Comme un manque de certitude.
Comme une hésitation.
Pourtant, face à des outils de plus en plus performants, la capacité à douter intelligemment devient une véritable compétence professionnelle.
Douter ne signifie pas rejeter.
Douter signifie questionner.
Vérifier.
Explorer.
Confronter plusieurs points de vue.
Garder ouverte la possibilité que la première réponse ne soit pas nécessairement la meilleure.
Cette posture est profondément réflexive.
Et elle devient stratégique.
À retenir
L'intelligence artificielle constitue une ressource remarquable pour les managers.

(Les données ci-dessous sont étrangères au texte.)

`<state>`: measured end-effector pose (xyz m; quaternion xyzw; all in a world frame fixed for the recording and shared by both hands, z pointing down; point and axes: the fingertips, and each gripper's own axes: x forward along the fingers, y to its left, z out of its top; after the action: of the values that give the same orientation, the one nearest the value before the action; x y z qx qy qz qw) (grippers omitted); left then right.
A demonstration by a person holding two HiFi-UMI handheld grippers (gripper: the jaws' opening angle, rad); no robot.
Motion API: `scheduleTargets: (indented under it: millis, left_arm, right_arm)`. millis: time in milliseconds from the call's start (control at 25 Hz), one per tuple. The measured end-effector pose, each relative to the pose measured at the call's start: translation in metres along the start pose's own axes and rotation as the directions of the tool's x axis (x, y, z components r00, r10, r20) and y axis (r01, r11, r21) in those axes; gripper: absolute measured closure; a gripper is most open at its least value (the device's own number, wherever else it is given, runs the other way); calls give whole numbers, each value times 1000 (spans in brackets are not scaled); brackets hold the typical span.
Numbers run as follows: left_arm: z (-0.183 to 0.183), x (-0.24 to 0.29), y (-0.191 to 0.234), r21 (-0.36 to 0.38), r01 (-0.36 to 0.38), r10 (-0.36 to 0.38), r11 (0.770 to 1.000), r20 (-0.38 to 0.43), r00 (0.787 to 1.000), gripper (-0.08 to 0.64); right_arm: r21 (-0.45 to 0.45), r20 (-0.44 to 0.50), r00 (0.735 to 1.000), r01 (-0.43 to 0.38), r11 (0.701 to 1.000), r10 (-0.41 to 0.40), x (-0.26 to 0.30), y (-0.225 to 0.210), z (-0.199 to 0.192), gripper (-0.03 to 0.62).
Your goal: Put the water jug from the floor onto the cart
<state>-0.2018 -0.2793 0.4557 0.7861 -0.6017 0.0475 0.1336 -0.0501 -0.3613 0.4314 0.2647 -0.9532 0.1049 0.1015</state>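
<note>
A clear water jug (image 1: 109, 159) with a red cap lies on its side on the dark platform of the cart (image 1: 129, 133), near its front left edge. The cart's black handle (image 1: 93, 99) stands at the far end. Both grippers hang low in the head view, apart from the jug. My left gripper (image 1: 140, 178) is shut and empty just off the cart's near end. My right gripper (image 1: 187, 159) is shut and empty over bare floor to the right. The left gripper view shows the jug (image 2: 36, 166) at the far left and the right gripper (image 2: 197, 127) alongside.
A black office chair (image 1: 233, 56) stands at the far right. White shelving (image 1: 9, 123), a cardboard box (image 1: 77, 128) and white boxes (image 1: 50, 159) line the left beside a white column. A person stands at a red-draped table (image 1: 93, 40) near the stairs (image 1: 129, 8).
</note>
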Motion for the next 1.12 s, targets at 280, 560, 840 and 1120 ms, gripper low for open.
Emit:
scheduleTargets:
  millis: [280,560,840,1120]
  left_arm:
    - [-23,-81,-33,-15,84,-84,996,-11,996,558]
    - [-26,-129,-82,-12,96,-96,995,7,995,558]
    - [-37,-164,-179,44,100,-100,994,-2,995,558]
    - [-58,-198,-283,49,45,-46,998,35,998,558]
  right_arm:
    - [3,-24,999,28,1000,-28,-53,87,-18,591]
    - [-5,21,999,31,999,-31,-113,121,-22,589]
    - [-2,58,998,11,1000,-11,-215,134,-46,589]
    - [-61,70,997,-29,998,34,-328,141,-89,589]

Elle facilite l'analyse, enrichit la réflexion et permet d'accéder rapidement à des informations pertinentes.
Le risque ne vient pas de l'outil lui-même.
Il apparaît lorsque la confiance accordée à l'outil remplace progressivement l'exercice du jugement.
Ce que j'observe dans les organisations, c'est que les managers qui tirent le meilleur parti de l'intelligence artificielle ne sont pas ceux qui lui obéissent.
Ce sont ceux qui dialoguent avec elle.
Ils utilisent ses analyses.
Questionnent ses propositions.
Confrontent ses réponses au terrain.
Et continuent à exercer pleinement leur discernement.
Car au fond, l'enjeu n'est probablement pas de savoir si nous pouvons faire confiance à l'intelligence artificielle.
La véritable question est peut-être de savoir comment continuer à faire confiance à notre capacité de penser par nous-mêmes.
Elise Debord — Consultante, formatrice & coach.